Twenty people return to Shimoji Island 50 years after it was deserted

May 26, 2012 Ryukyu Shimpo

On May 20, people born on Shimoji Island, which is administered as part of Taketomi and has been deserted since 1962, chartered a dive boat to visit the island with their families on the occasion of the fiftieth anniversary of their departure. In spite of bad weather, about 20 participants went on an emotional trip to see the ruins of houses, the site of the school that they used to attend, and an unchanged well. Some of the people were returning for the first time since the village had been abandoned. At the end of the homecoming, all the participants recalled aspects of their past when they sang and danced the traditional performing arts of the island.

The postwar relocation of the Yaeyama Gunto Government to Iriomote Island and Ishigaki Island caused the population of Shimoji Island to decline. The junior high school section of the Ohara Elementary and Junior High School on the island was closed in 1953, and the elementary school subsequently closed in 1954.

Even after the schools were closed some elderly people continued living on the island, but they left the island together after the last harvest festival in 1962.

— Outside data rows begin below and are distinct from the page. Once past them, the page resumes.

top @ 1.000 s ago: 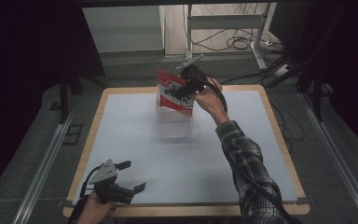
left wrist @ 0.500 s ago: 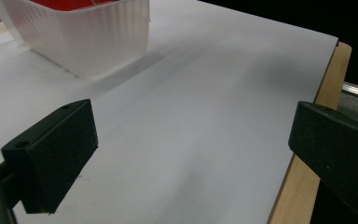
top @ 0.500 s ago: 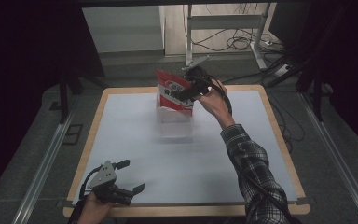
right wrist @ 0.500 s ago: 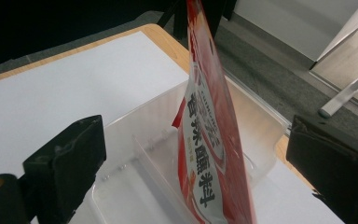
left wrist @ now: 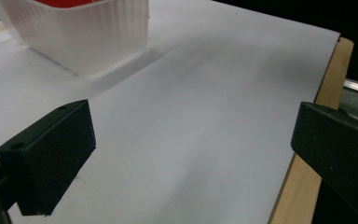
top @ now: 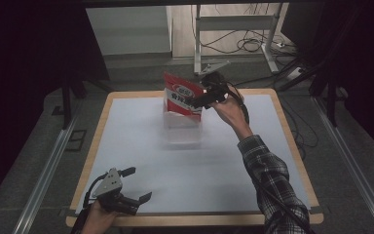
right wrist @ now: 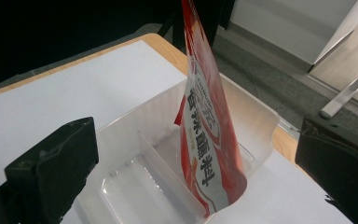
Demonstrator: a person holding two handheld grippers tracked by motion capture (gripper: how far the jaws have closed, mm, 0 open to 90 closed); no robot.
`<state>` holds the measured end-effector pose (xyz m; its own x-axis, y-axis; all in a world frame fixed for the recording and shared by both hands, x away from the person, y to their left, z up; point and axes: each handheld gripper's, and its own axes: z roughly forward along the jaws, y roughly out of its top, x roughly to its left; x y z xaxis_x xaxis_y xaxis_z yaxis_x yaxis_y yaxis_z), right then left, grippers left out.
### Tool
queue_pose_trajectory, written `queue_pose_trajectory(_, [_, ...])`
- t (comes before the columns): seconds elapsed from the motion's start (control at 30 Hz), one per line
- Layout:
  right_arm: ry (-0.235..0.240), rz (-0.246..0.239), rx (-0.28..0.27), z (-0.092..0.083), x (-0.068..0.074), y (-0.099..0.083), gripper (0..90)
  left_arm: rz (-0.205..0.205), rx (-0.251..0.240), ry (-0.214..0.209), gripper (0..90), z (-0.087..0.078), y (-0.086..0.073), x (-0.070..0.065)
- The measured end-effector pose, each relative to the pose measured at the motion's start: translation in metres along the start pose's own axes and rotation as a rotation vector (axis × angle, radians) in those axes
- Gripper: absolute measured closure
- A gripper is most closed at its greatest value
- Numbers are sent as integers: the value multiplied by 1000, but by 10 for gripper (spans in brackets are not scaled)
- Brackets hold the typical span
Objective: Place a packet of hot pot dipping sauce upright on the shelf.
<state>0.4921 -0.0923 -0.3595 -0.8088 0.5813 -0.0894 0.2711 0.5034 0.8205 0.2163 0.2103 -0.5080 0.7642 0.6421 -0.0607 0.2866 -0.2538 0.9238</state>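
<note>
1. Worktop with a white sheet over it and a pale wooden rim fills the middle of the high view.
2. Left hand-held gripper rests at the near left corner of the worktop, held by a hand; its jaws stand wide apart with nothing between them, and the left gripper view shows only bare white sheet between them.
3. Clear plastic tray sits on the far middle of the worktop; the right gripper view shows a divider splitting it into compartments.
4. Red and white pouch stands nearly upright in the tray, its foot in the compartment on the far side of the divider and its top leaning away over the tray's wall. Printed characters run down its face, too unclear to read.
5. Right hand-held gripper hovers just beside the pouch's right edge, on a plaid-sleeved arm. In the right gripper view its jaws are spread wide, released, with the pouch between them and touching neither.
</note>
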Motion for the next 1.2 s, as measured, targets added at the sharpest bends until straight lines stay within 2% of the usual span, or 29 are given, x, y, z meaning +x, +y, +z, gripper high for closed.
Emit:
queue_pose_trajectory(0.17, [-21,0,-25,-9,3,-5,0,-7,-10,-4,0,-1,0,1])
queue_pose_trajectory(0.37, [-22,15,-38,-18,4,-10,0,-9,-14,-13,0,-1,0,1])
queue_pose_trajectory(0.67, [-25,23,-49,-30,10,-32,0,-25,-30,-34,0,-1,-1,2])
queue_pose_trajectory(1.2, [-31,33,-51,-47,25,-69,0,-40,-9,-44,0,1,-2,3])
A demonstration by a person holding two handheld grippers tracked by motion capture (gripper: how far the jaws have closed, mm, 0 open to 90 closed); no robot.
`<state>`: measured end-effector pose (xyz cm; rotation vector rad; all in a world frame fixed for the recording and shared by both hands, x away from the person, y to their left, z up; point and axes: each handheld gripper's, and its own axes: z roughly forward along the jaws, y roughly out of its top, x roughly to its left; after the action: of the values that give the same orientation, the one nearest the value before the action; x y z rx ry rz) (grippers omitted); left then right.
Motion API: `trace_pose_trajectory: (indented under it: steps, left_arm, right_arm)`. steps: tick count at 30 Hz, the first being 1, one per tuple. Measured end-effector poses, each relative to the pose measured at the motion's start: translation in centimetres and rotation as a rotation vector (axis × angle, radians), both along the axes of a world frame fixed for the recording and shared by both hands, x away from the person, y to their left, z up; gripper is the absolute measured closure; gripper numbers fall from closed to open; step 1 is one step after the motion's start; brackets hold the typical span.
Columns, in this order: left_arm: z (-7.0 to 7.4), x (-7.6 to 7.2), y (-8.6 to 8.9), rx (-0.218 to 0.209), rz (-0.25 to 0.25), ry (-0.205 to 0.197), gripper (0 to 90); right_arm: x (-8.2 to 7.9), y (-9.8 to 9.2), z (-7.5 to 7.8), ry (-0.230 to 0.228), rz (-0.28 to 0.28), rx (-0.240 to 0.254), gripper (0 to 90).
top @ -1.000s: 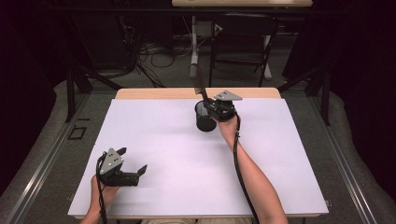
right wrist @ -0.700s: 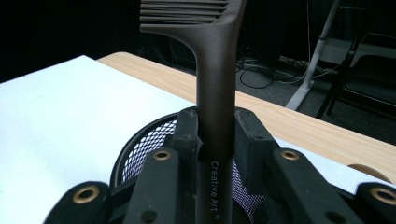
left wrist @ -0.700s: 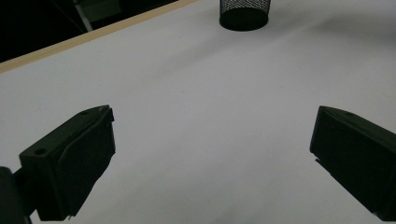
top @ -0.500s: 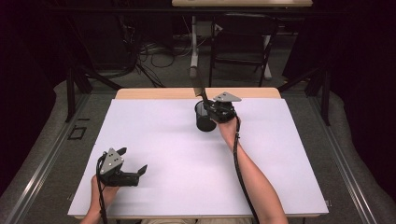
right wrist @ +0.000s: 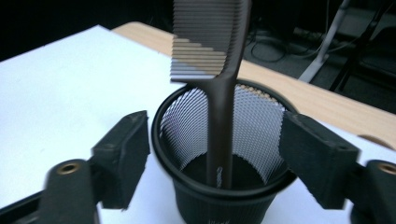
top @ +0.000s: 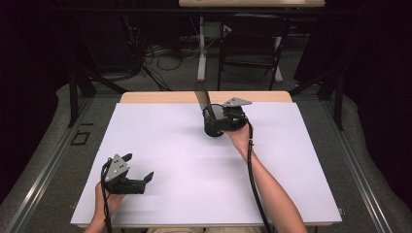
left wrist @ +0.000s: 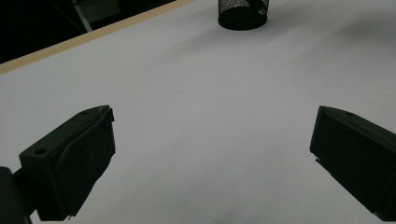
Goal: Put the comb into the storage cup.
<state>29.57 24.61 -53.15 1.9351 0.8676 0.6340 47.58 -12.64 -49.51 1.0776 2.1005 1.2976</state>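
**Comb standing in the mesh cup, both claws spread**

Here the right gripper (right wrist: 212,154) sits at the far middle of the white table (top: 291,145), its two black jaws spread wide to either side of a black mesh cup (right wrist: 224,158). In the right gripper view each jaw stands just outside the cup's rim, one on each flank, with a sliver of white table visible between the left jaw and the cup wall; whether the right jaw touches the rim cannot be told. The claw grips nothing.

Inside the cup a dark brown comb (right wrist: 219,70) stands upright on its handle, the handle end down on the cup's floor and the toothed part rising well above the rim. From the high view the comb (top: 201,97) leans slightly away toward the far edge of the table, above the cup (top: 212,127) and the right gripper (top: 228,119).

The left gripper (top: 141,167) is held near the front left corner of the table, well apart from the cup. Its jaws are wide open as well, and in the left gripper view only bare white surface lies between them, with the cup (left wrist: 243,14) far off at the top.
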Motion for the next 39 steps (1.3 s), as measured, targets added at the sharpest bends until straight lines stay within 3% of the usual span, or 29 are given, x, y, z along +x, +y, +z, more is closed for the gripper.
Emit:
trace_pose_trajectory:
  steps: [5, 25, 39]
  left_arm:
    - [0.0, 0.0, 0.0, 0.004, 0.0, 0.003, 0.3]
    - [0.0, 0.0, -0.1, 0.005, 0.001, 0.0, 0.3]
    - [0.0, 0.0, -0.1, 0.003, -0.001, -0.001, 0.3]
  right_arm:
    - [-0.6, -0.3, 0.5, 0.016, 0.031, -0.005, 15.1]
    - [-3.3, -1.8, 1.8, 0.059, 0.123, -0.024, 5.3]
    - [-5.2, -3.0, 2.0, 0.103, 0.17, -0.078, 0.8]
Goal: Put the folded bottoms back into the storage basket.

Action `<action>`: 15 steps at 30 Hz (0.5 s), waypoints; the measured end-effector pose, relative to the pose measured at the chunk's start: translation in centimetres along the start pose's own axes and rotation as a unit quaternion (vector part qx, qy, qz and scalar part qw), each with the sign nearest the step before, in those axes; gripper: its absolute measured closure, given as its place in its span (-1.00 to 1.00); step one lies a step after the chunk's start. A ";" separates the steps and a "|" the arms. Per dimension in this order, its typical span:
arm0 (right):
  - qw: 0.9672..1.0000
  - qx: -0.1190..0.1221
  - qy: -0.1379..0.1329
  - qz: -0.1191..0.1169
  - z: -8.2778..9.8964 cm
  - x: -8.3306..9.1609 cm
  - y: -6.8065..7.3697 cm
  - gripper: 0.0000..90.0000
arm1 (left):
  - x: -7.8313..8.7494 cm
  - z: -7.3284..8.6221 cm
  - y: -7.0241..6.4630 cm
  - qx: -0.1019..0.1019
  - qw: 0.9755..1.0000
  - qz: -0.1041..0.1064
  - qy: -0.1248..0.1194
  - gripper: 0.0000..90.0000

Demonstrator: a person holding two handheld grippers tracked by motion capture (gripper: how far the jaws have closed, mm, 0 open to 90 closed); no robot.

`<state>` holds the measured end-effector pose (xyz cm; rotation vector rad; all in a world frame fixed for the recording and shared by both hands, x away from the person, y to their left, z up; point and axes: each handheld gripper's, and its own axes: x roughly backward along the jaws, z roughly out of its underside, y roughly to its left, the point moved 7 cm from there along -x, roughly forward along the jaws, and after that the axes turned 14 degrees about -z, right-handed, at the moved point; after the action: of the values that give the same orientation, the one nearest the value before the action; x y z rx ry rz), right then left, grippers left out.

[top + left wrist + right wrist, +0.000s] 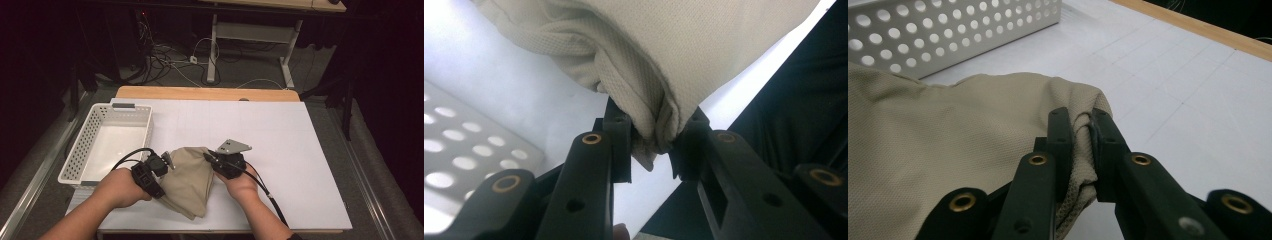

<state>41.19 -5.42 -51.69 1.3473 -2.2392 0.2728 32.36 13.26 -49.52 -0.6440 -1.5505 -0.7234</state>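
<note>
A beige knit cloth [187,177] lies bunched near the front of the white table top, between my two hands. My left gripper [167,161] is shut on a gathered fold at the cloth's left edge; in the left gripper view the cloth [659,65] hangs above the jaws, pinched at my left gripper [656,145]. My right gripper [214,159] is shut on the cloth's upper right corner. In the right gripper view the cloth [938,145] spreads to the left, its corner squeezed in my right gripper [1083,130].
A white perforated basket [85,145] stands empty at the table's left, close to my left hand; its wall [948,30] shows behind the cloth. The table's wooden far edge [205,93] runs across the back. White table surface [290,145] stretches to the right.
</note>
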 end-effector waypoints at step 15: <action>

Nobunaga Arakawa, who was among the last elementary school pupils on the island, said, “I moved to Iriomote Island. On fine days, I could see the island, and that did make me feel homesick. To be honest, I thought that I would never come here again, but I’m very glad to have been able to return.” He was at a loss for words when he saw the desolate land, but at the end of the visit he managed a smile as he performed a traditional dance.

Yukio Otake, who moved to Ishigaki Island when he was just five years old, visited his old home for the first time in 68 years, said, “The well in my house is still there, and that made me remember how all the villagers used to gather to make sake.” He said, “I have wanted to return to the island where my parents lived, but it was difficult to charter a boat, so I had been unable to get back. Finally, I could get back, but I couldn’t remember where our house was.”

Akira Maezato, the person who planned this home visiting, smiled saying, “Every year I come back to the island to help clean up, but it is very different, deep feeling to be returning when it comes to the fiftieth year. It is indeed a pleasure to come here with everyone together.” He added, “I have cancer, so I don’t know what will happen for me from now on. But, I do want to visit here again on a fine day next year.”